- _Data block_:

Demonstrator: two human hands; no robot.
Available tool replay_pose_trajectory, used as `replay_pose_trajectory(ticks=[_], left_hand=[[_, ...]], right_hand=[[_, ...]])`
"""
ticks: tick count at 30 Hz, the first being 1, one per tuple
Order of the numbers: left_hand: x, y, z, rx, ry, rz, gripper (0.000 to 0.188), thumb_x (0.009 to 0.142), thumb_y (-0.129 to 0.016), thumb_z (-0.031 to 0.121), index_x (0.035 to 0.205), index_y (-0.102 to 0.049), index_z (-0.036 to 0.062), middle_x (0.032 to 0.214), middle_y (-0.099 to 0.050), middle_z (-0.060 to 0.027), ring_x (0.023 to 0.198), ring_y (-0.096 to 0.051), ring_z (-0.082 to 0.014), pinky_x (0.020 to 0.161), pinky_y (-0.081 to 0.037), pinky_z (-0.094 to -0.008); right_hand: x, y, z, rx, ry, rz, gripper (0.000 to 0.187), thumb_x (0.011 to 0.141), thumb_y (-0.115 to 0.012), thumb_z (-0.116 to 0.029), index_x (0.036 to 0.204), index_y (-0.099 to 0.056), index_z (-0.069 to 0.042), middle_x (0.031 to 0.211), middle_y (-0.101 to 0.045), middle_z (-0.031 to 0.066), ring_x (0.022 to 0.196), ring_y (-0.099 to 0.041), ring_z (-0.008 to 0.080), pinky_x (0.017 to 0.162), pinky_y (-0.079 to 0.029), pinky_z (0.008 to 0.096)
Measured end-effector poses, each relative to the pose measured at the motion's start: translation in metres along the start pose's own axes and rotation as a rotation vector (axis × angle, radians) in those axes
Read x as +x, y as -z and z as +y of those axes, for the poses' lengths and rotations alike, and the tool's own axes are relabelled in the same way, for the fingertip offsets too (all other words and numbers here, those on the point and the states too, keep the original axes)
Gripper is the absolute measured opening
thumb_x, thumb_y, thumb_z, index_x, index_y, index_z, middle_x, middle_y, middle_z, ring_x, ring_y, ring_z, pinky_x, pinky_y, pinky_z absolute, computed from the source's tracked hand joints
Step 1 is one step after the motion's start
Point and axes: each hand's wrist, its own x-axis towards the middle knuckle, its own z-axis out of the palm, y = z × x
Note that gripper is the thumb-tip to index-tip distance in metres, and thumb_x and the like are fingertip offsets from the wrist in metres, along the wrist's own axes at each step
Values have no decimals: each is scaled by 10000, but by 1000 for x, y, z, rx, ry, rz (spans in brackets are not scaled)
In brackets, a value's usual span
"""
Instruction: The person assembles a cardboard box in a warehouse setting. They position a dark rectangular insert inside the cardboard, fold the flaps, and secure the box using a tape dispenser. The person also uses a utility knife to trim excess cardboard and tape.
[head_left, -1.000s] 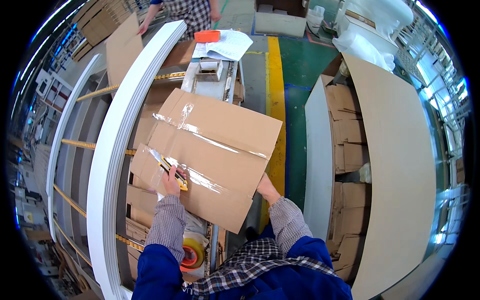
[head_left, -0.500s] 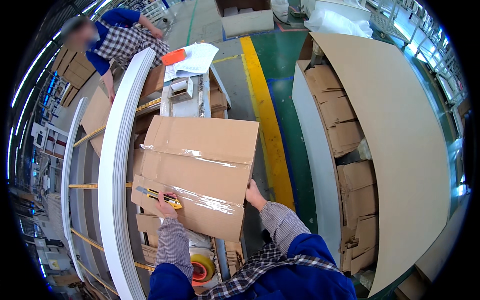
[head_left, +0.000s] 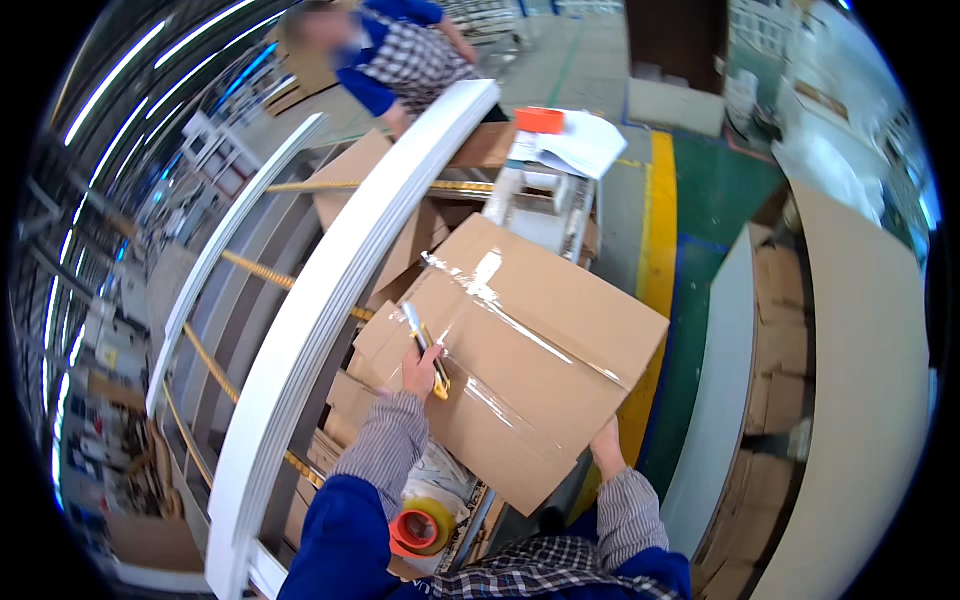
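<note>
A flat, folded cardboard box (head_left: 545, 305) with strips of shiny clear tape lies slanted in front of me. My left hand (head_left: 418, 373) is closed round a yellow and black utility knife (head_left: 441, 380), its blade out and directed away from me over the box's left part. With fingers partly hidden behind the cardboard, my right hand (head_left: 607, 446) grips the box's near right edge. Below my left forearm sits a tape roll (head_left: 420, 527) with an orange-red core, beside the bench edge.
Long white panels (head_left: 345, 270) stand stacked at my left, by yellow-black striped bars (head_left: 258, 268). Papers (head_left: 585, 143) and an orange object (head_left: 540, 120) lie at the bench's far end. Across the yellow floor line (head_left: 655, 230), a large bin (head_left: 775, 370) holds cardboard. A co-worker (head_left: 415, 50) stands far left.
The view has swung left, shifting the scene rightward. The box has turned clockwise, and the knife in my left hand now points more directly away. Both hands keep their holds.
</note>
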Motion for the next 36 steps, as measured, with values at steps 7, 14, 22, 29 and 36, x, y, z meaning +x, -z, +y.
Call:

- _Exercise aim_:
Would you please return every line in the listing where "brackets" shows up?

- _Solution to this exercise_:
Values have no decimals: each is scaled by 10000, but by 1000 for x, y, z, rx, ry, rz (spans in brackets are not scaled)
In brackets, a value's usual span

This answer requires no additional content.